→ **Problem to work on**
Report all lines of the data below that hold the word "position".

→ **Supplied material**
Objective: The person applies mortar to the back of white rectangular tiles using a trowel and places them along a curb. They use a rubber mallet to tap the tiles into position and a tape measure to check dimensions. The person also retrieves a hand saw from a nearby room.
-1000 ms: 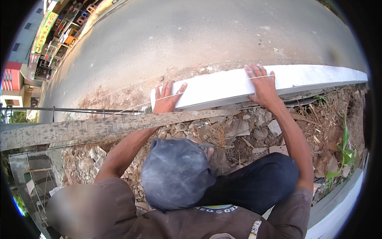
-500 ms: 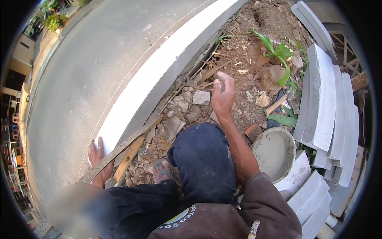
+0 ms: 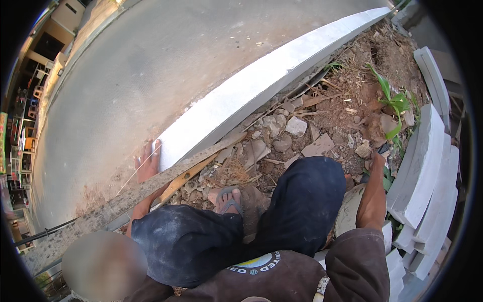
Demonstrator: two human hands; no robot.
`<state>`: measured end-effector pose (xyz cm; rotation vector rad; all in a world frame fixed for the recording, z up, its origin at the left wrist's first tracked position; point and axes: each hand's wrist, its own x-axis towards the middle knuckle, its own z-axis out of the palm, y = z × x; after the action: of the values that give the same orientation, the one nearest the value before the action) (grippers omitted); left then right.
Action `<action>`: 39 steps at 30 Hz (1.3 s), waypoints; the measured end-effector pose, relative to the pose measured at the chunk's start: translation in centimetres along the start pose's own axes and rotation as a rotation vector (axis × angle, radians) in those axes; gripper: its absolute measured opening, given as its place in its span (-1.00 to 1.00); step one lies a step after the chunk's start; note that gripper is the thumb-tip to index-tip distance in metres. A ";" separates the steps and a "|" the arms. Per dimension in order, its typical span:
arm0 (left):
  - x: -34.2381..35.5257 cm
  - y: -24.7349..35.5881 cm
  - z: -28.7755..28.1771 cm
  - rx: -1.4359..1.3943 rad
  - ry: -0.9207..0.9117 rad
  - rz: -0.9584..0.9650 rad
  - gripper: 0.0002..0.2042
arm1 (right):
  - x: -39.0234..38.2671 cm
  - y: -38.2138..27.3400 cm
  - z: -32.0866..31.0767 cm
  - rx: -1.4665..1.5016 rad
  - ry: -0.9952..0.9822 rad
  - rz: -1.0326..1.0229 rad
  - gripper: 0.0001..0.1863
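My left hand [image 3: 147, 165] lies with fingers stretched out against the near end of a long white kerb [image 3: 226, 108]. A thin pale string [image 3: 137, 173] runs close by its fingers. Between that forearm and me, a long mortar-stained straight bar [image 3: 136, 194] slants past the kerb's end, beside a strip of yellowish wood [image 3: 183, 176]. My right hand [image 3: 377, 160] reaches down to the rubble at the right, next to a small dark object [image 3: 384, 149]. Its fingers are hidden, so whether it grips anything is unclear. Below that forearm, a bucket of grey mortar [image 3: 348, 207] is partly covered.
Spare kerb blocks [image 3: 420, 166] are stacked along the right. Broken stones [image 3: 296, 126] and soil fill the strip behind the kerb, with a green plant [image 3: 397, 103] growing there. The road [image 3: 115, 95] stretches off to the left. My sandalled foot [image 3: 227, 200] stands in the rubble.
My right hand has gone from raised over the rubble down to the right, beside the stacked blocks. My left hand stays at the kerb's end. The view has shifted, and my knee now hides part of the bucket.
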<state>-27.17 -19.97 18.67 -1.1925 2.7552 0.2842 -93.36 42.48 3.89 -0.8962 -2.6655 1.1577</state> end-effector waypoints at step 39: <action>-2.1 -3.8 2.6 0.077 0.155 -0.032 0.00 | -47.8 -24.0 11.5 -0.334 -1.019 -1.551 -0.72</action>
<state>-22.85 -20.45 16.12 -1.2886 2.8442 0.0845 -69.13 -4.23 18.98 1.9698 -2.7238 0.6689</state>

→ **Task response**
Objective: The person applies mortar to the back of white rectangular tiles using a trowel and places them along a curb. They use a rubber mallet to tap the tiles into position and a tape measure to check dimensions. The person also retrieves a hand saw from a nearby room.
`<state>`: measured end-effector pose (xyz cm; rotation vector rad; all in a world frame fixed for the recording, z up, its origin at the left wrist's first tracked position; point and axes: each hand's wrist, its own x-axis towards the middle knuckle, its own z-axis out of the palm, y = z × x; after the action: of the values that give the same orientation, the one nearest the value before the action) (grippers omitted); left then right.

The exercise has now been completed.